# 1. LOADING

In [1]:
# import packages
import pandas as pd
import graphlab as gl
from sklearn import metrics
from scipy import stats

In [2]:
# load the data
path = "/Users/Kozodoi/Documents/Competitions/DSG_2017/"
data = pd.read_csv(path + "data/data_full.csv")
data.shape

(7578752, 64)

In [3]:
# print variable names
data.columns

Index([u'user_id', u'context_type', u'media_id', u'artist_id', u'genre_id',
       u'album_id', u'ts_listen', u'release_date', u'platform_name',
       u'platform_family', u'media_duration', u'listen_type', u'user_gender',
       u'user_age', u'is_listened', u'sample_id', u'dataset', u'row_index',
       u'song_rank', u'song_bpm', u'song_position', u'song_lyrics_explicit',
       u'song_gain', u'album_fans', u'favorite_artist', u'favorite_album',
       u'radio_selecter', u'time_lag', u'session_id', u'time_lag_lag1',
       u'time_lag_lag2', u'song_session_position', u'first_flow',
       u'time_diff_release_listen', u'hour_of_day', u'weekday',
       u'release_year', u'is_listened_lag1', u'is_listened_lag2',
       u'user_skip_ratio_last3', u'user_skip_ratio_last5',
       u'user_skip_ratio_last10', u'context_type_same_as_lag',
       u'genre_equal_last_song', u'artist_equal_last_song',
       u'album_equal_last_song', u'genre_plays', u'genre_skips',
       u'artist_plays', u'artist_s

# 2. DATA PREPARATION

In [4]:
# converting factors to strings
data["user_id"]   = data.user_id.astype(str)
data["media_id"]  = data.media_id.astype(str)
data["album_id"]  = data.album_id.astype(str)
data["artist_id"] = data.artist_id.astype(str)
data["genre_id"]  = data.genre_id.astype(str)
data["context_type"]    = data.context_type.astype(str)
data["listen_type"]     = data.listen_type.astype(str)
data["first_flow"]      = data.first_flow.astype(str)
data["platform_name"]   = data.platform_name.astype(str)
data["platform_family"] = data.platform_family.astype(str)
data["user_gender"]  = data.user_gender.astype(str)
data["release_year"] = data.release_year.astype(str)
data["hour_of_day"]  = data.hour_of_day.astype(str)
data["weekday"]      = data.weekday.astype(str)
data["favorite_artist"] = data.favorite_artist.astype(str)
data["favorite_album"]  = data.favorite_album.astype(str)
data["song_lyrics_explicit"]  = data.song_lyrics_explicit.astype(str)

In [5]:
# data partitioning
tr = data.query("dataset == 'train'")
ts = data.query("dataset == 'test'")
kn = data.query("dataset != 'unknown'")
un = data.query("dataset == 'unknown'")

# print data sizes
print("train: "   + str(tr.shape))
print("test: "    + str(ts.shape))
print("known: "   + str(kn.shape))
print("unknown: " + str(un.shape))

train: (7519013, 64)
test: (39821, 64)
known: (7558834, 64)
unknown: (19918, 64)


In [6]:
# data sets with user-media interactions
tr_listen = gl.SFrame(tr[["media_id", "user_id", "is_listened", "listen_type",
                          "context_type", "platform_name", "favorite_artist", "favorite_album"]])
ts_listen = gl.SFrame(ts[["media_id", "user_id", "is_listened", "listen_type",
                          "context_type", "platform_name", "favorite_artist", "favorite_album"]])
kn_listen = gl.SFrame(kn[["media_id", "user_id", "is_listened", "listen_type",
                          "context_type", "platform_name", "favorite_artist", "favorite_album"]])
un_listen = gl.SFrame(un[["media_id", "user_id", "is_listened", "listen_type",
                          "context_type", "platform_name", "favorite_artist", "favorite_album"]])

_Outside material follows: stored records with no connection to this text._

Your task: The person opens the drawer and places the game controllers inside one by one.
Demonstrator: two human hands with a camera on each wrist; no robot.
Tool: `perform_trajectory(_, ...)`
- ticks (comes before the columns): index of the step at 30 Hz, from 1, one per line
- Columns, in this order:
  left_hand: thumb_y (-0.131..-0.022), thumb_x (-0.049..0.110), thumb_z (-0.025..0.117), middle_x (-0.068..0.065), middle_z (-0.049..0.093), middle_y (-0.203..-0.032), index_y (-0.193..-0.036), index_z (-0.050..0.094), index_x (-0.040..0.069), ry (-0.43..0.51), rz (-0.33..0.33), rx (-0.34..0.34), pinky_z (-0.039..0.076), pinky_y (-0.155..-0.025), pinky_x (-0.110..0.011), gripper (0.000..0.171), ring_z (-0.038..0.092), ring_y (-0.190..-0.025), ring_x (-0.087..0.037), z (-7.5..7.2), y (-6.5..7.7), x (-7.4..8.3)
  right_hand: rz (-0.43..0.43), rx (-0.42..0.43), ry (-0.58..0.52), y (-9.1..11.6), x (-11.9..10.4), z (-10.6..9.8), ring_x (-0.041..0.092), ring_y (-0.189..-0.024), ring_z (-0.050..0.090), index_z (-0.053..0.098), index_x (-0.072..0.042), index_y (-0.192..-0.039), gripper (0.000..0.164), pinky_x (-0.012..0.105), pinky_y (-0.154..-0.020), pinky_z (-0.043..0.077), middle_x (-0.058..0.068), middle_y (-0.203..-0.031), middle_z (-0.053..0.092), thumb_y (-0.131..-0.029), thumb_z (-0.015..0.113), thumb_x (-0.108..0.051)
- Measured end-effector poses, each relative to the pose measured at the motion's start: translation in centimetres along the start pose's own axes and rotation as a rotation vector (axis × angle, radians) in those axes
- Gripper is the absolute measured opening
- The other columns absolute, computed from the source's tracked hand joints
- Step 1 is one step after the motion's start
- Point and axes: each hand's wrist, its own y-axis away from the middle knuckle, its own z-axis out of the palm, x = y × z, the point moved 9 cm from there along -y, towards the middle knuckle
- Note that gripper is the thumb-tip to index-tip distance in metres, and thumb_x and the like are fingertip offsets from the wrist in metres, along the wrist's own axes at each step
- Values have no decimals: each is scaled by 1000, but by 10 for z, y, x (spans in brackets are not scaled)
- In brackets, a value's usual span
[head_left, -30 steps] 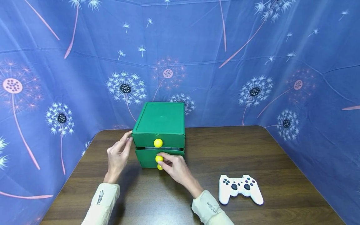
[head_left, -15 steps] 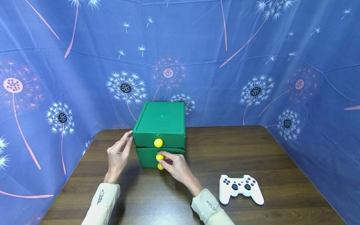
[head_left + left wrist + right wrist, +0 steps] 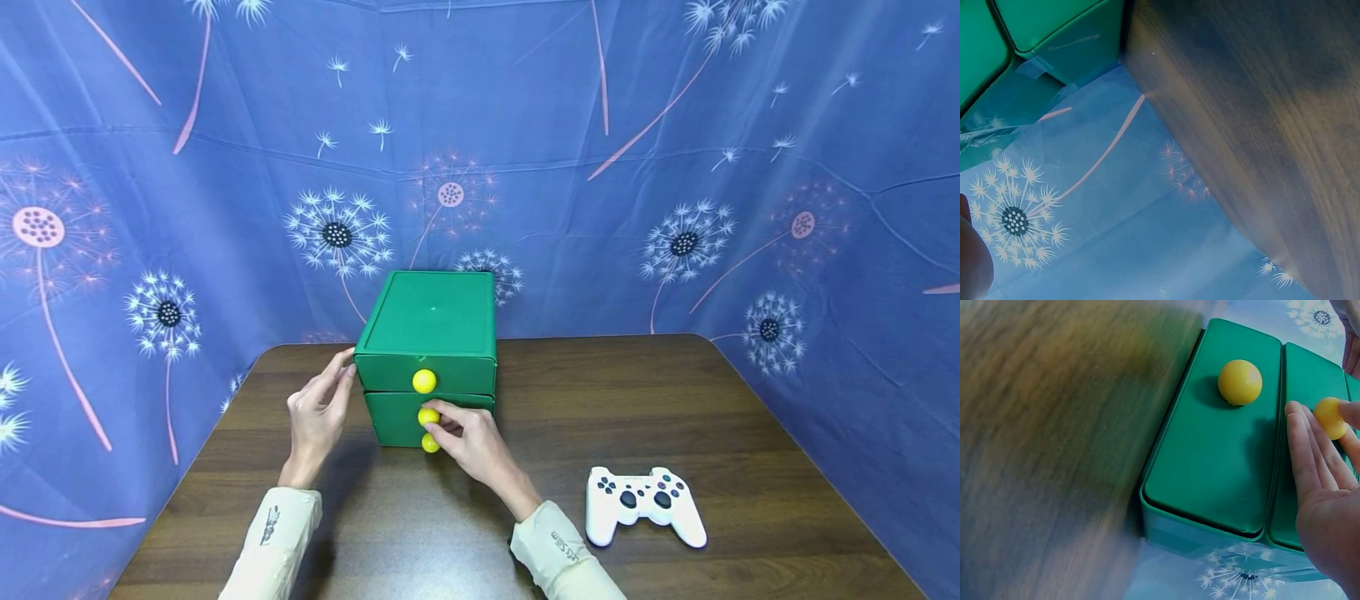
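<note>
A green drawer cabinet with round yellow knobs stands at the back of the table. My right hand pinches the middle drawer's knob between thumb and index finger. In the right wrist view, the other fingers lie straight against the middle drawer front. This drawer sits nearly flush under the top one, whose knob is untouched. Below the hand shows the bottom drawer's knob. At the cabinet's upper left front corner, my left hand rests its fingertips on the side.
A white game controller lies to the right on the brown wooden table. Behind the table hangs a blue cloth printed with dandelions, close to the cabinet's back and along both sides.
The middle drawer has slid inward with my right hand on its knob, and the dark gap above it has closed to a thin line. My left hand has stayed at the cabinet's side.
</note>
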Motion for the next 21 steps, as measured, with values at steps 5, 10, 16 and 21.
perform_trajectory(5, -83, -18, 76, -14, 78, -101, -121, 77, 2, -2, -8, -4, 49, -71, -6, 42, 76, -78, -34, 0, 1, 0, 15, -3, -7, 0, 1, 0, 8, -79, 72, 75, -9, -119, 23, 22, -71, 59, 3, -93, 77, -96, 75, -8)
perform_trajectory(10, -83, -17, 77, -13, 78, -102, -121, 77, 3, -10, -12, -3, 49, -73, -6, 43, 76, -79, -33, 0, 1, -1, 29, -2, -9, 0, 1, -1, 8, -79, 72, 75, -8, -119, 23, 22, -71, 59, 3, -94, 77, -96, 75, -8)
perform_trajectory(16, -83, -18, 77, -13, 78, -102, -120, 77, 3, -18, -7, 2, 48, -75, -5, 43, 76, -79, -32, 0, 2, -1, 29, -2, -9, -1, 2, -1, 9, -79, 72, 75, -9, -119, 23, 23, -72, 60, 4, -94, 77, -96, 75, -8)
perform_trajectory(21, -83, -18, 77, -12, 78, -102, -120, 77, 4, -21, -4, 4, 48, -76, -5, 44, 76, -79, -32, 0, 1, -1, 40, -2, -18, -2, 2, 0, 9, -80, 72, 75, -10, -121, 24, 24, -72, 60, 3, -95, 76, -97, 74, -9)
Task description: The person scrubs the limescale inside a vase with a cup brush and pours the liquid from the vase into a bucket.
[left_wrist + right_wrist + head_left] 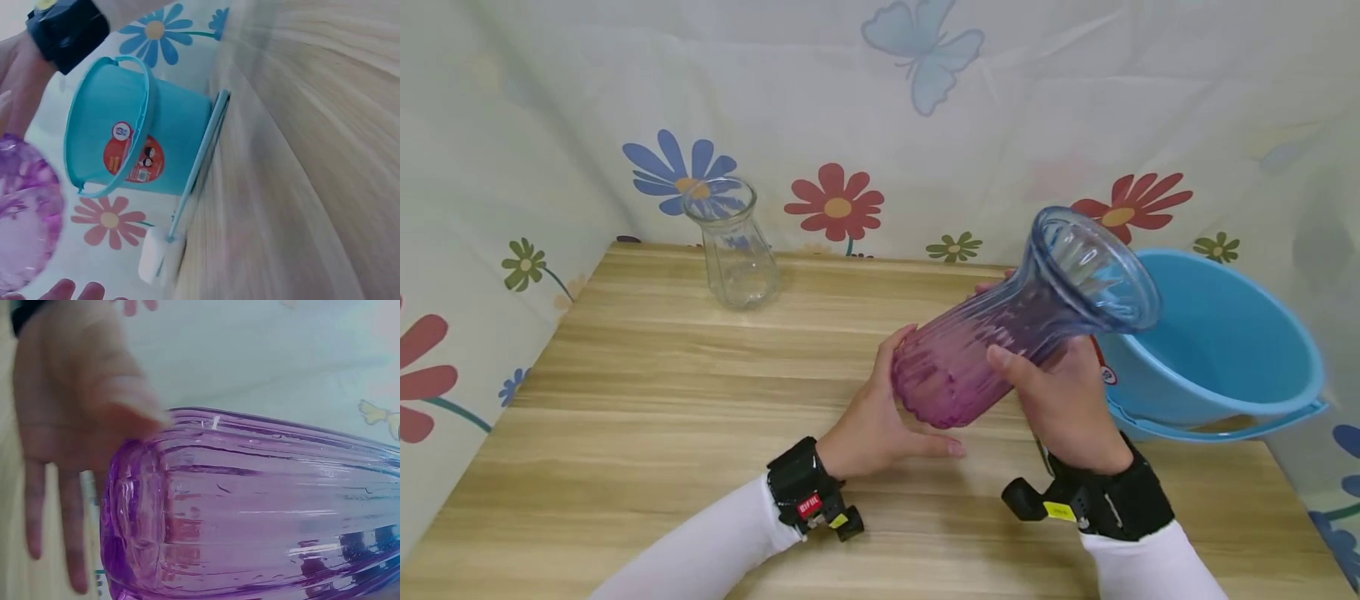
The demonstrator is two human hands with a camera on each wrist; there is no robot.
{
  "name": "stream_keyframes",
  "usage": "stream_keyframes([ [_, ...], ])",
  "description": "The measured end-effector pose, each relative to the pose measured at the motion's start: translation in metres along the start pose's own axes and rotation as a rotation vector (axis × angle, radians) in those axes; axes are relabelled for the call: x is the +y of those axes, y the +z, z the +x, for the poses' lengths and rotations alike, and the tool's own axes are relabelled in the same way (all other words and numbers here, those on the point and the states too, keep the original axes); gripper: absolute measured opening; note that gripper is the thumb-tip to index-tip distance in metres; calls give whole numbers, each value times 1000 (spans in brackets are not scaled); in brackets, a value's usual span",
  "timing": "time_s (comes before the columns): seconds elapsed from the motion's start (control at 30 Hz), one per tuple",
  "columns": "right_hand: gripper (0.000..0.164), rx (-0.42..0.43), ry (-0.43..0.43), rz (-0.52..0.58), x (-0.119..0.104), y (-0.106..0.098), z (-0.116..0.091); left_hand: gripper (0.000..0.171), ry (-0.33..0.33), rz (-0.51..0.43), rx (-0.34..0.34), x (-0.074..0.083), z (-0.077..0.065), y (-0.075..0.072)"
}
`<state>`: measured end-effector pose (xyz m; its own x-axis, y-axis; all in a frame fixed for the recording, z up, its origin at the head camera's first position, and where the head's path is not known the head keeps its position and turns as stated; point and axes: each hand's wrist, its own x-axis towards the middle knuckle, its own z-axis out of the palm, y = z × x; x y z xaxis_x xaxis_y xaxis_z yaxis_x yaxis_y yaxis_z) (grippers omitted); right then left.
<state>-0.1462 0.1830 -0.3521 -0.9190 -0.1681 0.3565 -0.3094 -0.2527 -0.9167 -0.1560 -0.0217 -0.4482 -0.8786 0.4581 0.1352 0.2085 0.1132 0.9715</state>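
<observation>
A ribbed glass vase [985,350], purple at its base and blue at its flared mouth, is tilted above the table with its mouth up to the right. My right hand [1067,400] grips it round the middle, thumb across the near side. At the base end is my left hand [880,417], its thumb spread away from the glass. The right wrist view shows straight, parted fingers on that left hand [69,437] beside the vase's purple base [134,519]. Seen from the left wrist, the round purple base [28,215] faces the camera.
A blue bucket [1217,350] with its handle lowered stands at the right. In the left wrist view a brush with a white head [156,253] and pale blue handle lies beside it. A clear glass vase [741,258] stands at the back left of the wooden table [625,400].
</observation>
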Motion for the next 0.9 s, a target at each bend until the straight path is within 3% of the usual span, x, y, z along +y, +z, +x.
stream_keyframes([
  [0.13, 68, 52, -72, 229, -9, -3, 11, 130, 69, -69, -43, 4, 10, 8],
  [0.3, 68, 41, -155, 401, -18, -9, 21, 113, 137, -177, -81, 16, 26, 18],
  [0.53, 66, 28, -202, 512, -21, -22, 26, 83, 107, -294, -132, 22, 35, 25],
  [0.63, 64, 43, -211, 522, -20, -25, 28, 86, 85, -346, -118, 24, 37, 27],
  [0.9, 64, 152, -214, 513, -12, -28, 31, 118, 84, -432, -34, 37, 41, 23],
])
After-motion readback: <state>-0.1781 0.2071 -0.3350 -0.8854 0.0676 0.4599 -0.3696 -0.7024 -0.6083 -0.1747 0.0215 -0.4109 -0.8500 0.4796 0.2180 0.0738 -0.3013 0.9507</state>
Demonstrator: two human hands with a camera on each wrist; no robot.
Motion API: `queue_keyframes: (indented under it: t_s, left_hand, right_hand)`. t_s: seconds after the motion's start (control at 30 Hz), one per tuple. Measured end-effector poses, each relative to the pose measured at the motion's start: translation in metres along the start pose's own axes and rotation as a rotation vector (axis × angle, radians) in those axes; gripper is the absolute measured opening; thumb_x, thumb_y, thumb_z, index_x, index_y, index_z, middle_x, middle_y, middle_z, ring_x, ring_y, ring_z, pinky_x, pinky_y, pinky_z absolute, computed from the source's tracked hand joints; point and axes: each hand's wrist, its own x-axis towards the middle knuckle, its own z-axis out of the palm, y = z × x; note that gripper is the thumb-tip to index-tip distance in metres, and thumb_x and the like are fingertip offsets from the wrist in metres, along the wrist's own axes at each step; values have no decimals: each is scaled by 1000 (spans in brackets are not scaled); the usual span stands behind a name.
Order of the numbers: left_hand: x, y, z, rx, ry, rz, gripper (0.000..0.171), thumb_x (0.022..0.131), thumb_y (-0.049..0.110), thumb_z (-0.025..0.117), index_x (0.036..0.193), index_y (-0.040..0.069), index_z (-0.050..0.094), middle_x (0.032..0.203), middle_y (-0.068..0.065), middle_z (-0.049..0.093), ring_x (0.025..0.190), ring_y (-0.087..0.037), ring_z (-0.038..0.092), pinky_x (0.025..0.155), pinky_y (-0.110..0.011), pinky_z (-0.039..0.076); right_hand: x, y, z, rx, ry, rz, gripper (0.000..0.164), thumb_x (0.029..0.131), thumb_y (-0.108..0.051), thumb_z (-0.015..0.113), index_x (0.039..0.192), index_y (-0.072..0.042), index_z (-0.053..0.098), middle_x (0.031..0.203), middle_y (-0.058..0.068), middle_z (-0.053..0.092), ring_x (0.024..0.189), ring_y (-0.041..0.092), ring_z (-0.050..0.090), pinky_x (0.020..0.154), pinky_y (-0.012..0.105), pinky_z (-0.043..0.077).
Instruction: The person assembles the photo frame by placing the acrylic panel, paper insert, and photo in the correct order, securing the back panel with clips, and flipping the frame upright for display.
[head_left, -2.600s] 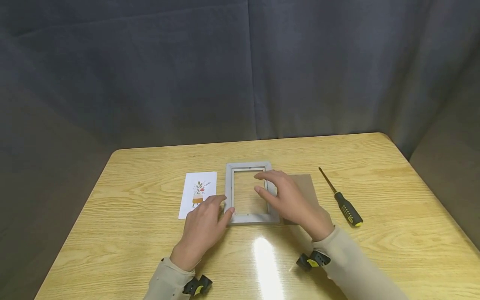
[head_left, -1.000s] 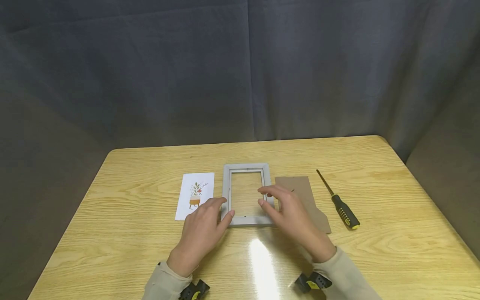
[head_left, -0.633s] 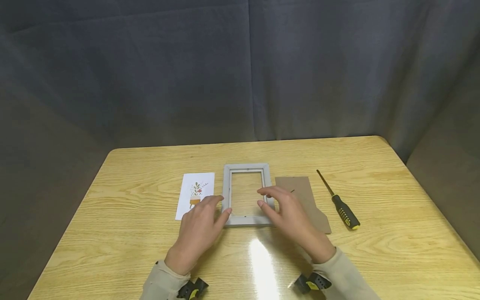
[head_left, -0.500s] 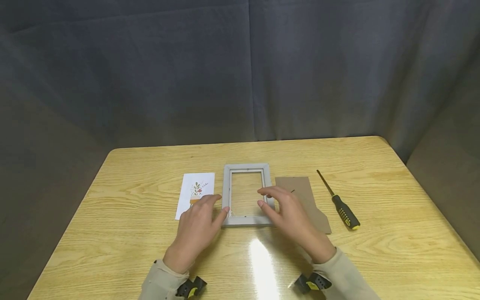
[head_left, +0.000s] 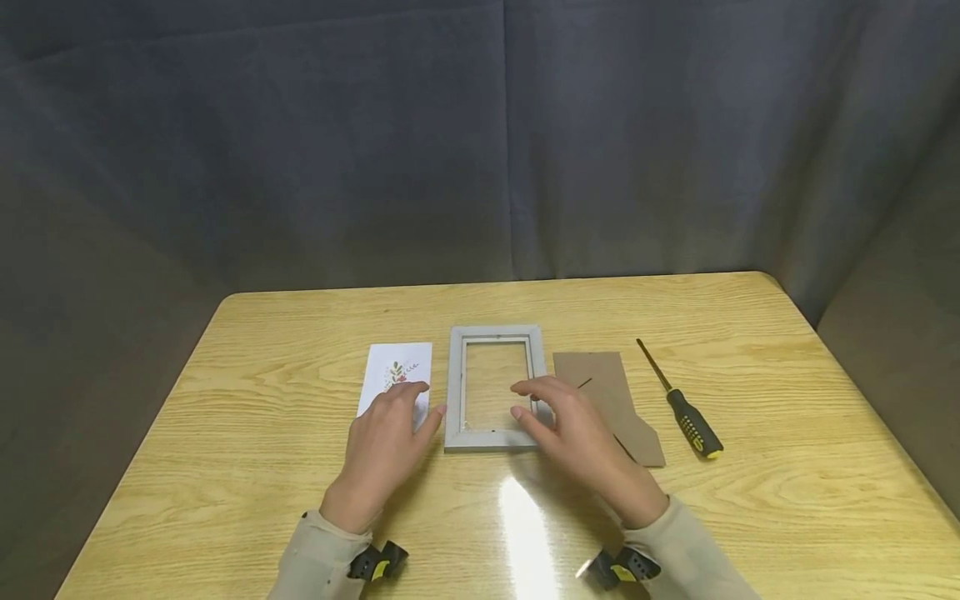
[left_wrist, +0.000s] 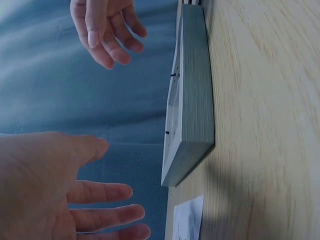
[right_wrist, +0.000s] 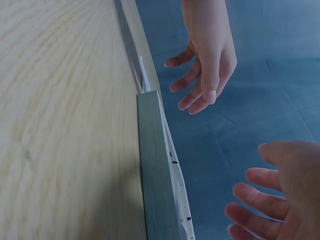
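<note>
A grey picture frame [head_left: 455,383] lies flat on the table, its opening showing the wood below. My left hand [head_left: 386,437] hovers with relaxed fingers over the lower part of a white card [head_left: 378,367] with a printed plant, left of the frame. In the left wrist view the left hand [left_wrist: 55,185] holds nothing and stays apart from the frame [left_wrist: 197,85]. My right hand [head_left: 581,433] hangs above the frame's right side, fingers loosely bent. The right wrist view shows the right hand [right_wrist: 280,195] raised off the frame [right_wrist: 155,165], with nothing in its fingers.
To the right of the frame lies a brown backing board [head_left: 600,375] with a cut corner, partly under the right hand. Farther right is a screwdriver [head_left: 690,421] with a black and yellow handle. A dark curtain [head_left: 480,150] hangs behind the wooden table [head_left: 247,400].
My left hand has moved left, off the frame's left edge and over the card. The right hand has stayed nearly in place lately. Frame, board and screwdriver lie as before.
</note>
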Motion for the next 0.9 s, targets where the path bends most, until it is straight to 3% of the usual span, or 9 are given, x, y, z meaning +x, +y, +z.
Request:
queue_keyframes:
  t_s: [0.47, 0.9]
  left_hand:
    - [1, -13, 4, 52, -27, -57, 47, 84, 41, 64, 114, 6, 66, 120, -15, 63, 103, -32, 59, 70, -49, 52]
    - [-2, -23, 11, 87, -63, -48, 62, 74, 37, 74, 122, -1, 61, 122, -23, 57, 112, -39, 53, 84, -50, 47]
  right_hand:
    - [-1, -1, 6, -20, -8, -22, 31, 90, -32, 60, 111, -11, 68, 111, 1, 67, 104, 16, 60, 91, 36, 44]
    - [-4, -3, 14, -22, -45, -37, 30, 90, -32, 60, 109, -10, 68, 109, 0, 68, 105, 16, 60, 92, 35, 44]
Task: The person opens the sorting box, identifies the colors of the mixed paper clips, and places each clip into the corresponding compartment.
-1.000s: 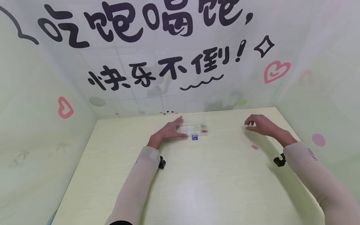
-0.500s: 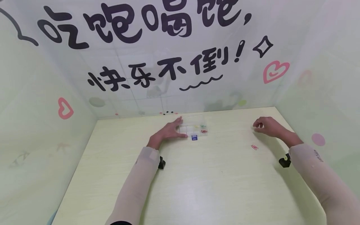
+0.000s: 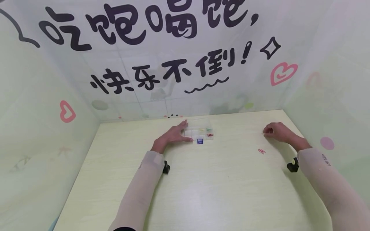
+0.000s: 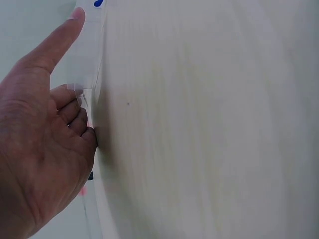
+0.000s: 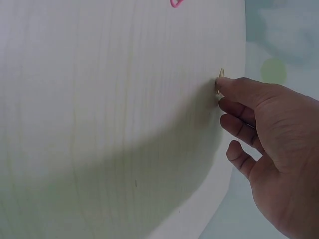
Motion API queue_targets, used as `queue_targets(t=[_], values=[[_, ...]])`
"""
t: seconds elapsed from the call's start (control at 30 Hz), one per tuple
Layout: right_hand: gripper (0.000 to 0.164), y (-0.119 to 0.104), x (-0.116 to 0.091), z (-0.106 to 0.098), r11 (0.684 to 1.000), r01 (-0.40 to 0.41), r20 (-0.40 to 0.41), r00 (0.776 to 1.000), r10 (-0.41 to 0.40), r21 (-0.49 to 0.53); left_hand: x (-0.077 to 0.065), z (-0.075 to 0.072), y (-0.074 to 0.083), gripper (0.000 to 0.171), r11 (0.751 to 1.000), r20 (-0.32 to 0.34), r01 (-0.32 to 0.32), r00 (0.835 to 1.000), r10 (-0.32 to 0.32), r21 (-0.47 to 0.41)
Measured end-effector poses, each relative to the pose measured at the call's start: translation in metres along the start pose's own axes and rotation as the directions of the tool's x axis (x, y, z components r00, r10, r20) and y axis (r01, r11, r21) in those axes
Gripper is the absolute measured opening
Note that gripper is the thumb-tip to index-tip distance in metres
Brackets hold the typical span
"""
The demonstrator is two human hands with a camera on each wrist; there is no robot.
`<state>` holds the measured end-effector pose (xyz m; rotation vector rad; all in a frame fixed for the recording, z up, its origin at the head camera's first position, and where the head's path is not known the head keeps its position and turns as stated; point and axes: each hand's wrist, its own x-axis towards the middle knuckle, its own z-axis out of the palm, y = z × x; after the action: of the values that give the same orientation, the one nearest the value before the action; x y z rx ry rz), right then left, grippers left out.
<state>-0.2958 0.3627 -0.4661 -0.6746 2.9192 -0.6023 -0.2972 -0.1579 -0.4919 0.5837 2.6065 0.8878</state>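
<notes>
At the back of the table, my left hand point(image 3: 173, 133) grips the left end of a clear plastic compartment box point(image 3: 188, 132), thumb along the front and fingers behind. In the left wrist view the thumb point(image 4: 60, 42) lies against the clear wall. Inside the box's right side are a red paper clip point(image 3: 209, 135), a green one point(image 3: 208, 130) and something yellow point(image 3: 201, 130). A blue label point(image 3: 200, 141) shows at its front. My right hand point(image 3: 277, 132), low over the table's right side, pinches a yellow paper clip point(image 5: 222, 74) between thumb and index finger.
A pink-red paper clip point(image 3: 261, 151) lies on the pale wooden table point(image 3: 219, 186), in front of my right hand. A printed white curtain point(image 3: 185, 96) stands behind the table, with similar sheets at both sides.
My right hand has moved right and down to the tabletop, and its thumb and fingertips have closed together. The left hand and the box have stayed in place.
</notes>
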Motion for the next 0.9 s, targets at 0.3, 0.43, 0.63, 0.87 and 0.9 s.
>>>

This non-commercial license of GraphLab Create for academic use is assigned to kozodoin@hu-berlin.de and will expire on May 12, 2018.


[INFO] graphlab.cython.cy_server: GraphLab Create v2.1 started. Logging: /tmp/graphlab_server_1495317684.log


In [7]:
# additional user-level and media-level data
user_data = data.groupby(["user_id"]).head(1)
song_data = data.groupby(["media_id"]).head(1)

# clearing the memory
data = "Null"
tr   = "Null"
kn   = "Null"

# converting data sets
user_data = gl.SFrame(user_data[["user_id", "user_gender", "user_age", 
                                 "user_ratio_flow", "user_ratio_full"]])
song_data = gl.SFrame(song_data[["media_id", "genre_id", 
                                 "release_year", "media_duration", 
                                 "song_bpm", "song_rank", "album_fans"]])

# 3. MODELING

In [None]:
# model parameters
n_factors = 50
m_epochs = 300
regular = 1e-5

## 3.1. TRAINING-VALIDATION

In [None]:
# training the model
model = gl.recommender.factorization_recommender.create(tr_listen, 
                                                        binary_target = True, 
                                                        num_factors = n_factors,
                                                        user_id = "user_id", 
                                                        item_id = "media_id", 
                                                        target  = "is_listened",
                                                        user_data = user_data, 
                                                        item_data = song_data,
                                                        max_iterations = m_epochs,
                                                        regularization = regular)

In [None]:
# forecasting
pred = pd.DataFrame()
pred["row_index"] = ts.row_index
pred["is_listened"] = model.predict(ts_listen)
pred.head(3)

Unnamed: 0,row_index,is_listened
5988,6060544,0.992
6052,3968455,0.979357
6295,5584470,0.988625


In [None]:
# computing AUC
metrics.roc_auc_score(ts.is_listened, pred["is_listened"])

0.7168625357179379

In [None]:
# saving prediction vector
pred.to_csv(path + "pred_valid/factorization_full_api_50f_300i.csv", index = False)

In [None]:
# clearing the memory
tr_listen = "Null"
ts_listen = "Null"
ts = "Null"

## 3.2. KNOWN-UNKNOWN

In [None]:
# training the model
model = gl.recommender.factorization_recommender.create(kn_listen, 
                                                        binary_target = True, 
                                                        num_factors = n_factors,
                                                        user_id = "user_id", 
                                                        item_id = "media_id", 
                                                        target  = "is_listened",
                                                        user_data = user_data, 
                                                        item_data = song_data,
                                                        max_iterations = m_epochs,
                                                        regularization = regular)

In [None]:
# forecasting
pred = pd.DataFrame()
pred["sample_id"] = un.sample_id.astype(int)
pred["is_listened"] = model.predict(un_listen)
pred = pred.sort_values("sample_id")
pred.head(3)

Unnamed: 0,sample_id,is_listened
7551764,0,0.985816
6913498,1,0.750996
6529338,2,0.800969


In [None]:
# saving prediction vector
pred.to_csv(path + "pred_unknown/factorization_full_api_50f_300i.csv", index = False)